Der öffentlich inszenierte Koalitionsstreit führe dazu, dass die tatsächliche Regierungsleistung und Umsetzungstreue unterschätzt werde, erklärte Politikexperte Wolfgang Schröder vom Progressiven Zentrum. "Deshalb braucht die Ampel einen Neustart in ihrer koalitionsinternen Zusammenarbeit und Selbstdarstellung."

Im Vergleich zur Halbzeitbilanz der Vorgängerregierung habe die Ampel mit 38 statt 53 Prozent bereits erfüllter Versprechen prozentual zwar weniger erfüllt – aber mit 174 statt 154 erfüllten Versprechen in absoluten Zahlen gerechnet sogar etwas mehr geschafft, heißt es in der Studie.

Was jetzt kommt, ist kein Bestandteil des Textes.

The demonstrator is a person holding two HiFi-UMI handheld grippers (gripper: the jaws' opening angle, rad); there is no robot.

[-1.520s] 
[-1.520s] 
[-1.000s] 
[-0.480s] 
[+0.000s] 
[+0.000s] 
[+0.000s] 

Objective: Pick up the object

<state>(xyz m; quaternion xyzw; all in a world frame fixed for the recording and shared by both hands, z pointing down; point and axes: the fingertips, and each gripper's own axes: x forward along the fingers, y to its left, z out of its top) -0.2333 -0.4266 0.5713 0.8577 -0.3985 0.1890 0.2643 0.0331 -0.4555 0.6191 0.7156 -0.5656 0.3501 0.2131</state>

Der Koalitionsvertrag der Ampel-Regierung aus dem Jahr 2021 enthält insgesamt 453 "echte" Regierungsversprechen: Als "echte" Versprechen hat das Studien-Team nach eigenen Angaben nur solche Vorhaben eingestuft, deren Erfüllung anhand klarer Kriterien nachprüfbar ist.

Im Koalitionsvertrag der "Ampel" seien das gut 50 Prozent mehr als die 296 Versprechen der Großen Koalition im Koalitionsvertrag von 2018. Gegenüber dem Koalitionsvertrag 2013 mit 188 Versprechen habe die "Ampel" sogar fast zweieinhalb Mal so viele Regierungsvorhaben vereinbart.

In einer Umfrage des Allensbach-Instituts für Bertelsmann zeigte sich nur jeweils etwa ein Viertel der Menschen in Deutschland mit der Arbeit von SPD (25 Prozent), Grünen (23 Prozent) und FDP (22 Prozent) "sehr oder eher" zufrieden. Mehr als sechs von zehn der Befragten sind dagegen "eher oder sehr" unzufrieden mit der Leistung der Regierungsparteien.

Unzufriedenheit wurde am Dienstag auch aus den Reihen der Koalitionspartei Grüne geäußert. Es sei zwar gut, dass Ampelvorhaben abgearbeitet würden – aber es hätten "von Anfang an wichtige Vorhaben im Koalitionsvertrag gefehlt", sagte die Vorsitzende der Grünen Jugend, Sarah Lee Heinrich, den Sendern RTL und n-tv. Es sei nicht verwunderlich, dass die Menschen unzufrieden seien, denn das, was die Menschen bräuchten, stehe gar nicht im Koalitionsvertrag.